— Повторяю свой вопрос, — ведьма уперла руки в боки и воинственно выставила вперед свою довольно-таки немаленькую грудь, — ты кто такой, солдат? И что забыл в моём кабинете?
Ха, вот кто оказывается тут главным врачом подвизался — ведьма! Интересное кино, а она меня что, не раскусила? Судя по её поведению — нет. Но быть такого не может, я же её прекрасно вижу. И что ведьма она, и чин её… И морок, наведенный на дверь, на неё поэтому и не подействовал — он только простаков безотказно отваживает, и тех одаренных, кто ниже меня в ведовской иерархии.
А с этой «строгой фройляйн-врачом» мы в колдовских чинах равны, если не брать в расчет «сопутствующую периферию» — меридианы и резерв. Так что должна она, по идее, меня тоже видеть… Или нет? Может, это я чего-то не знаю, или не понимаю. Что с меня взять? Я ведь еще в колдовской профессии без году неделя, хоть и довольно высоко забрался. Повезло мне.
Пока я размышлял над этой загадкой, немка неожиданно тряхнула головой и потерла кулаками глаза, словно пытаясь убрать с глаз невидимую пелену. И когда она взглянула на меня вновь, её лицо исказила злобная гримаса, скоропостижно запустившая процесс жуткой трансформации её внешнего облика.
Нос стремительно вытянулся и загнулся натуральным крючком, едва не достав до самого подбородка, который тоже неимоверно удлинился и заострился. А на самом кончике носа выпрыгнула огромная и отвратительная бородавка, сплошь поросшая мелкими, но отлично заметными волосками. Я даже плечами незаметно передёрнул, настолько отвратительными было это зрелище.
Бывшие ранее румяными и гладкими щечки ведьмы неожиданно сдулись, посерели и покрылись глубокими морщинами. Пухлые алые и такие манящие ранее губы посинели и истончились, разъехавшись в кровожадную ухмылку, ощетинившуюся острыми длинными клыками. До «акульих» челюстей злыдня ей, конечно, далеко, но как она себе пасть с таким набором зубов не раздирает?
Для меня это большая загадка. Я, вон, даже обычными нет-нет, да умудряюсь то щеку, то язык до крови прикусить. А будь у меня такой частокол… Блин, страшно даже представить. И вообще, мне пока не ясно, а в веде и лете я до этого момента как-то не добрался, либо «зевнул», но отчего ведьм так корёжит?

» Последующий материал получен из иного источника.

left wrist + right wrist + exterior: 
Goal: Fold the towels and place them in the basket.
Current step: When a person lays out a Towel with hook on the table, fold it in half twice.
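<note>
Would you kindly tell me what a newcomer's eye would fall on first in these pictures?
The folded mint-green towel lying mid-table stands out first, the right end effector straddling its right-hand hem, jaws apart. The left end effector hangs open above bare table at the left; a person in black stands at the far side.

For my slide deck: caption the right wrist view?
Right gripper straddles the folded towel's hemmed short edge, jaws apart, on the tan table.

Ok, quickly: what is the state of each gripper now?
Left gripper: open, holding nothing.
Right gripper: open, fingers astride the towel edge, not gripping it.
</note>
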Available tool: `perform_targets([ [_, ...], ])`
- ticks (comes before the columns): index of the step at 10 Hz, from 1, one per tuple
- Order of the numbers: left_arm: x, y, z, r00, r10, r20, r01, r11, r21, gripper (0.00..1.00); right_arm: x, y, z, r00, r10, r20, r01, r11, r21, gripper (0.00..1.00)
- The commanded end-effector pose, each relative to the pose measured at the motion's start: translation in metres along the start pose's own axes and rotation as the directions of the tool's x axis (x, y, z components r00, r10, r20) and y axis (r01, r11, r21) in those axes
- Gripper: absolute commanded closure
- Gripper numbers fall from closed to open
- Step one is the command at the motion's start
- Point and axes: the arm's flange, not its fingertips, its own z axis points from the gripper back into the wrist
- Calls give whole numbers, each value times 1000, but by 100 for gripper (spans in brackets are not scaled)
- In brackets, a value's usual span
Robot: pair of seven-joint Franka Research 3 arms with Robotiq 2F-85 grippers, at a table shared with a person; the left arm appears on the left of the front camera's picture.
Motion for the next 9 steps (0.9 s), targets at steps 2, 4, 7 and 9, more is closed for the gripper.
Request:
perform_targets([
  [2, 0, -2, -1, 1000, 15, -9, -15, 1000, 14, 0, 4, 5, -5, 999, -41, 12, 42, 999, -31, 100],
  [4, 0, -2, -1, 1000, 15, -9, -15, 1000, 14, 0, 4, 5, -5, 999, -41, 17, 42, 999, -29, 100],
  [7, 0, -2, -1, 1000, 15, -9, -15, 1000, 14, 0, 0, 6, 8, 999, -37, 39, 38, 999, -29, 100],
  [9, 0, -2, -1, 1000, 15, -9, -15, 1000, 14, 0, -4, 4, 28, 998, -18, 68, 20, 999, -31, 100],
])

Ведь все они (и бабка Акулины, и вот эта немка-дохтурша) превращаются в настоящих страхолюдин, а мне пока хоть бы что. Ну, по крайней мере настолько серьёзных изменений в своём организме совершенно не ощущаю. И нос не растёт, и зубы не заострились, да и рожа пока еще (если не под печатью «доппеля») тоже, несильно-то изменилась. Это если в расчет не брать стремительное старение, когда злыдня своего спасал.

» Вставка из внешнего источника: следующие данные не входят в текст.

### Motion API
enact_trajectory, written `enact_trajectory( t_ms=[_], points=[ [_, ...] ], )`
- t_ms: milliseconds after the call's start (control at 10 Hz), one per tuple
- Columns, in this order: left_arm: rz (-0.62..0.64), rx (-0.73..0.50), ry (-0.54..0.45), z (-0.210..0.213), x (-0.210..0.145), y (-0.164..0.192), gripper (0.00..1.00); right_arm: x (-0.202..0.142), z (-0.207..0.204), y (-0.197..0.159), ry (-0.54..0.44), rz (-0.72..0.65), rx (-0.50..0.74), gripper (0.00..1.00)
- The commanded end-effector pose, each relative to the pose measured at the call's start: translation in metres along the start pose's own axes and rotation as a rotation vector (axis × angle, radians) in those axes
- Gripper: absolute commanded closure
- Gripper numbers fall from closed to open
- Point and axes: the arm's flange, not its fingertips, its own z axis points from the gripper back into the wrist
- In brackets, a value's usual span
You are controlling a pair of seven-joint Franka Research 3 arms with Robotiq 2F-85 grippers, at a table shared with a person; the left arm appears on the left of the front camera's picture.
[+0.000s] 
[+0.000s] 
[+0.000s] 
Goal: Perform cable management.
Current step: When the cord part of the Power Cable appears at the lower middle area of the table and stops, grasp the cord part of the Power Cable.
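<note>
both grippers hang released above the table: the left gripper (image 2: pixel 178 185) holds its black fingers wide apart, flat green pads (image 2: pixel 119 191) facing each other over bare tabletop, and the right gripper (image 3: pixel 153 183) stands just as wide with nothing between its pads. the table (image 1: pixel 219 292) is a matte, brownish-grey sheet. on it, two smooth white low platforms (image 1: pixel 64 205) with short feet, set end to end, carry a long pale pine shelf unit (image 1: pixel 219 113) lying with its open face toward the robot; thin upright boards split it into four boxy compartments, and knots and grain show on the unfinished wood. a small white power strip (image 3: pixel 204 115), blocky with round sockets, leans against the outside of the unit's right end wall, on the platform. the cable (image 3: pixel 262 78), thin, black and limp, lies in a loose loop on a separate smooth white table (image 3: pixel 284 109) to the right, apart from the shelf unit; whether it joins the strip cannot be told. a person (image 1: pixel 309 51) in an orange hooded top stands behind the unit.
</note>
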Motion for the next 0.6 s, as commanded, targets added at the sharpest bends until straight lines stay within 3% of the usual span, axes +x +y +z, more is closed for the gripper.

Глаза ведьмы немки загорелись двумя красными угольками, когда она полностью закончила свою мерзкую трансформацию. И куда только подевалась её стать, длинные ноги, шикарная задница и выдающаяся грудь? Сейчас передо мной стояла согбенная горбатая старуха, да еще и страшнючая, как смертный грех или баба Яга, только без костяной ноги.
И военный мундир, который несколько минут назад ладно сидел на её аппетитной фигурке, теперь болтался на ведьме, как на вешалке, настолько усохли её габариты. Старушенция, кольнув меня кровавым горящим взглядом, шумно втянула воздух своим безобразным длинным носом.
— Чу… — гортанно произнесла она, шумно выдохнув. — Никак собрата по промыслу ко мне занесло? Давненько я ведьмаков по жизни не встречала, да еще и ровни мне по чину… — визгливо проскрипела она, словно кто пенопластом по стеклу повозил.
У меня тут же мурашки по всему телу пошли — ненавижу такое насилие над своим музыкальным слухом. Но с такой отвратной рожей и зубами невозможно серебряным колокольчиком заливаться. Издержки профессии, можно сказать, профессиональное заболевания. Хрен его знает, может и я таким же уродцем через некоторое время стану. Вот тогда мы с одноглазым братишкой точно будем как два брата-акробата-молодца одинаковых с лица.
— Какого дьявола притащился, ведьмак? — Оскалилась ведьма. — Я тебя в гости не приглашала! Аль ты на уложения ковена[2] решил свой прибор положить? — И она мерзко затряслась с каким-то булькающим звуком. Похоже, что это она так смеётся.
— И тебе не хворать, сестрёнка! — как можно добродушнее произнёс я, но внутренне собрался.
Вот, не нравится мне её поведение. Понять старушку, конечно, можно — какой-то хрен с горы без спроса залез в её логово. И непонятно, чего он там себе замыслил? Может, нехорошее что?